• **EXERCISE OBJECTIVE**
Scan the records beneath this line for the line holding "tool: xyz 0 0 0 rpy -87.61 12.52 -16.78" and the line holding "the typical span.", then transcribe exactly those two and all lines between.

• **TASK INPUT**
====================

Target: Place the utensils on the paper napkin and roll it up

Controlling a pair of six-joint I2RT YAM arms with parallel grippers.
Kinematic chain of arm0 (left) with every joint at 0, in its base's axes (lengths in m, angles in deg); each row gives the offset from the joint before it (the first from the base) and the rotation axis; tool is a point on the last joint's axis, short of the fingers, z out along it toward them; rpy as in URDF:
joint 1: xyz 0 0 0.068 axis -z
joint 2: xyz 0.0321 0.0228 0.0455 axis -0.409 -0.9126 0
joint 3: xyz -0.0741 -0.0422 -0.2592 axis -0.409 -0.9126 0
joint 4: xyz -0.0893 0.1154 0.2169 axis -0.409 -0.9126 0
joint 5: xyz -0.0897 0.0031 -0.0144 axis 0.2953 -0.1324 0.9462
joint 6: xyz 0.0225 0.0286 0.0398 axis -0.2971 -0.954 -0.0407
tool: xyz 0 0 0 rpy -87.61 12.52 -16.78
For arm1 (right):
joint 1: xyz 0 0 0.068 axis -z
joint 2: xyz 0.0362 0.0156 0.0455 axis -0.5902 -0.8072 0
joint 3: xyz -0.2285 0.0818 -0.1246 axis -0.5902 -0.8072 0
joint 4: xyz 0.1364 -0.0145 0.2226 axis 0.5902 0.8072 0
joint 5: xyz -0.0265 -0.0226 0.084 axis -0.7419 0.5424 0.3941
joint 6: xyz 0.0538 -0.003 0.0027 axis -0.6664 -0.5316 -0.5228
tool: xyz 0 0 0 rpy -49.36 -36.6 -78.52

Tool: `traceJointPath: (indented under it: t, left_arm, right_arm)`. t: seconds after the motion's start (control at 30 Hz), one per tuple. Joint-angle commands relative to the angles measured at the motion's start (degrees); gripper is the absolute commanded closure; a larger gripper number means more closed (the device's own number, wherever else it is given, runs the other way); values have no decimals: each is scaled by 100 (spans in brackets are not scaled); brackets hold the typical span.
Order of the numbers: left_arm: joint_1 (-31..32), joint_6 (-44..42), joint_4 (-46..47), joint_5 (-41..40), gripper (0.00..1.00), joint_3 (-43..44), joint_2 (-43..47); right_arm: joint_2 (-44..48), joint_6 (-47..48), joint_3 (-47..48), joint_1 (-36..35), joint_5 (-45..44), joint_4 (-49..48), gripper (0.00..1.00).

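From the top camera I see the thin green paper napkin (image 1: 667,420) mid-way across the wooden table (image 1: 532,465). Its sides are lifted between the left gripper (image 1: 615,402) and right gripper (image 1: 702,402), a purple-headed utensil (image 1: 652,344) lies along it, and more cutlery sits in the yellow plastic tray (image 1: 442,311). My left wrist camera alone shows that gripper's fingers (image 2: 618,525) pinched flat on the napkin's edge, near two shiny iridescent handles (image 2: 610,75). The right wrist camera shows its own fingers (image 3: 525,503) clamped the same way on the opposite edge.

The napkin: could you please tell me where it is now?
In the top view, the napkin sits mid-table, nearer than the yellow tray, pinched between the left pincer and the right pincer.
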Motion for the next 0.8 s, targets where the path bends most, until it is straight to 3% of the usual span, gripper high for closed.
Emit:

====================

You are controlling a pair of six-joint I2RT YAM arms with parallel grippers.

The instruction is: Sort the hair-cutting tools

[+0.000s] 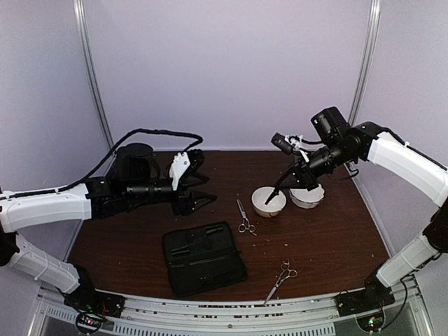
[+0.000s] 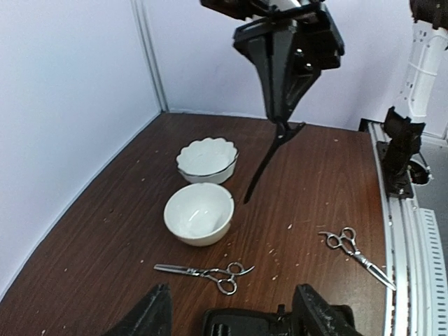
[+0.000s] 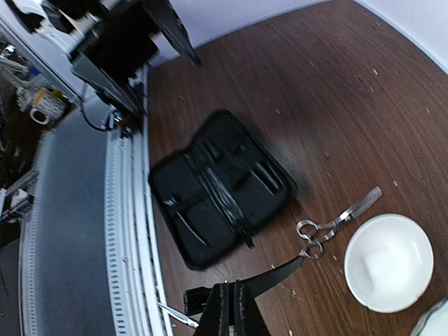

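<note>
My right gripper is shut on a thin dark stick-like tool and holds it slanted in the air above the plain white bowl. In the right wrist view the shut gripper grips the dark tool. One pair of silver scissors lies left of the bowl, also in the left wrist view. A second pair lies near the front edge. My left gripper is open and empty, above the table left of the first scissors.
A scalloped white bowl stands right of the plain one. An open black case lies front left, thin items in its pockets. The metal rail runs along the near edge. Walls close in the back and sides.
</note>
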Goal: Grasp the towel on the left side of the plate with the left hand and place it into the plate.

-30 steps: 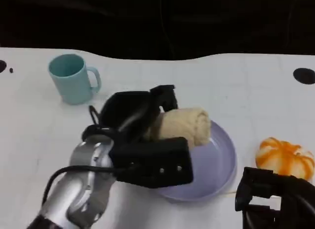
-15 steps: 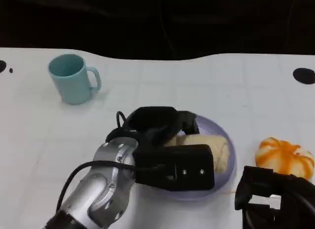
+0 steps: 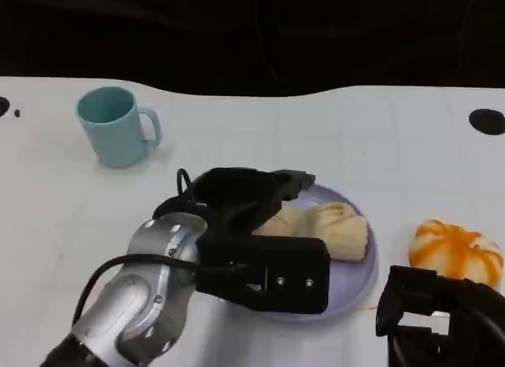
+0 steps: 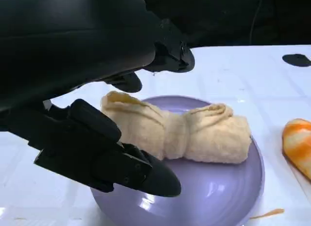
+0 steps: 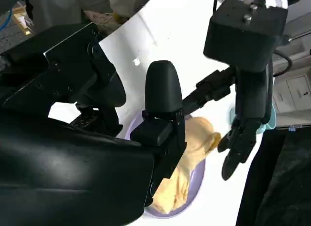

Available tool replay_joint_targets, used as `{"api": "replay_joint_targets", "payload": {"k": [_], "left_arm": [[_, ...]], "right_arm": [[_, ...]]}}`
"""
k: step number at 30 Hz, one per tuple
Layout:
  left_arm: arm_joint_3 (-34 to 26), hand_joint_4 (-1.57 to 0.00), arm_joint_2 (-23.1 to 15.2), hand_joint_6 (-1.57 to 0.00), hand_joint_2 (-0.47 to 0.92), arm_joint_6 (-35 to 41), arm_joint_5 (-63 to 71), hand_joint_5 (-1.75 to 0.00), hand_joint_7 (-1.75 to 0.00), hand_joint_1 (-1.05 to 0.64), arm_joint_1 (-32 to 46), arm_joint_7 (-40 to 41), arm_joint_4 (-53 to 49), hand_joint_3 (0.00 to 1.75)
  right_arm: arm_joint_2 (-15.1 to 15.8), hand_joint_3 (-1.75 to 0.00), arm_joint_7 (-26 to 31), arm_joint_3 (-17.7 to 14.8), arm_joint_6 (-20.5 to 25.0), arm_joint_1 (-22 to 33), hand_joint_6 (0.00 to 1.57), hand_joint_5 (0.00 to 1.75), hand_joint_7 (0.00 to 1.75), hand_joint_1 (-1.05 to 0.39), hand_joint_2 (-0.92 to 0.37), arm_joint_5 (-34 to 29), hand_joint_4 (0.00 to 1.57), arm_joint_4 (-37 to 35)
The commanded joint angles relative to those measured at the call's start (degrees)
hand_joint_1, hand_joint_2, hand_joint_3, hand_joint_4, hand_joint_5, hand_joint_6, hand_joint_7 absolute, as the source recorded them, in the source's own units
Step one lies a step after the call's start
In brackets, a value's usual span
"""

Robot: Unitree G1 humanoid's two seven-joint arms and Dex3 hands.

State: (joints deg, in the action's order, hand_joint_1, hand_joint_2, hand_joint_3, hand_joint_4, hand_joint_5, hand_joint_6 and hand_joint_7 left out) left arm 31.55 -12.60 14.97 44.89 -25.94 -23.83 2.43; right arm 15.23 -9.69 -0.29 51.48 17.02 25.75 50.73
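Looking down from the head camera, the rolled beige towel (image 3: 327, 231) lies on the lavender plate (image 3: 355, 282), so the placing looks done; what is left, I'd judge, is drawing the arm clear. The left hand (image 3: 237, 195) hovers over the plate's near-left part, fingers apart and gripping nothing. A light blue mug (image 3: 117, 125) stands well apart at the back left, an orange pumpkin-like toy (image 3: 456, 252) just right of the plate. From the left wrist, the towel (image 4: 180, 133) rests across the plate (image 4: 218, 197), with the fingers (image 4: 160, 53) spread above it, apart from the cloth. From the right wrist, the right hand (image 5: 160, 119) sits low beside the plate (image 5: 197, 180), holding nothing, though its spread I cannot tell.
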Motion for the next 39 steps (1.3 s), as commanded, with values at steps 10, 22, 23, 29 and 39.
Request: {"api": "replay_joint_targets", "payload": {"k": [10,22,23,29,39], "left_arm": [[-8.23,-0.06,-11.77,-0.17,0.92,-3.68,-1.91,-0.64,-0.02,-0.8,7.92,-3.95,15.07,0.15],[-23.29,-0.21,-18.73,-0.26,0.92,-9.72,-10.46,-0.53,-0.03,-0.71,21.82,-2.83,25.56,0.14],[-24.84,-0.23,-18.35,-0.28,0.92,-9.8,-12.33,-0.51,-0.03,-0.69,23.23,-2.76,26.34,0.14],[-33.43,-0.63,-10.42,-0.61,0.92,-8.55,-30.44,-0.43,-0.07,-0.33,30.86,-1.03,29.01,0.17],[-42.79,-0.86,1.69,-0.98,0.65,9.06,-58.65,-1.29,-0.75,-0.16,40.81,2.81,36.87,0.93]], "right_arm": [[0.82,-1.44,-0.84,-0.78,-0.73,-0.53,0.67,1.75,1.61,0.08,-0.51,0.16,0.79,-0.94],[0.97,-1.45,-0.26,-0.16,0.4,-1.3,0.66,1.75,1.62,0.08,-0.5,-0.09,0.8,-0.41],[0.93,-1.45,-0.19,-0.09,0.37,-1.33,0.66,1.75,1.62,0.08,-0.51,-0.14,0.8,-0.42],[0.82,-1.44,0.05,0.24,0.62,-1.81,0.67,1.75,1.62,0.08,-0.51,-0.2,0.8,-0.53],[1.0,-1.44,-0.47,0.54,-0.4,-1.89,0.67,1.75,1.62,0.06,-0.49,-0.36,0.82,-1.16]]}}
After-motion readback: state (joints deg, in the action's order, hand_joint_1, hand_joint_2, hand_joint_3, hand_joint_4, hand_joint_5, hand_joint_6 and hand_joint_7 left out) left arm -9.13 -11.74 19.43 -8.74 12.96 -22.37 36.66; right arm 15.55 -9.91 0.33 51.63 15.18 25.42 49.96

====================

• **ANSWER**
tool: xyz 0 0 0 rpy -87.61 12.52 -16.78
For arm1 (right):
joint 1: xyz 0 0 0.068 axis -z
joint 2: xyz 0.0362 0.0156 0.0455 axis -0.5902 -0.8072 0
joint 3: xyz -0.2285 0.0818 -0.1246 axis -0.5902 -0.8072 0
joint 4: xyz 0.1364 -0.0145 0.2226 axis 0.5902 0.8072 0
joint 5: xyz -0.0265 -0.0226 0.084 axis -0.7419 0.5424 0.3941
joint 6: xyz 0.0538 -0.003 0.0027 axis -0.6664 -0.5316 -0.5228
tool: xyz 0 0 0 rpy -49.36 -36.6 -78.52

Tool: `traceJointPath: (indented under it: t, left_arm, right_arm)`. t: seconds after the motion's start (control at 30 Hz), one per tuple. Joint-angle commands relative to the angles measured at the motion's start (degrees); gripper is the absolute commanded closure; a larger gripper number means more closed (the device's own number, wherever else it is given, runs the other way); values have no decimals: each is scaled by 100 (spans in brackets are not scaled); brackets hold the typical span.

The exercise asks for nothing more than this.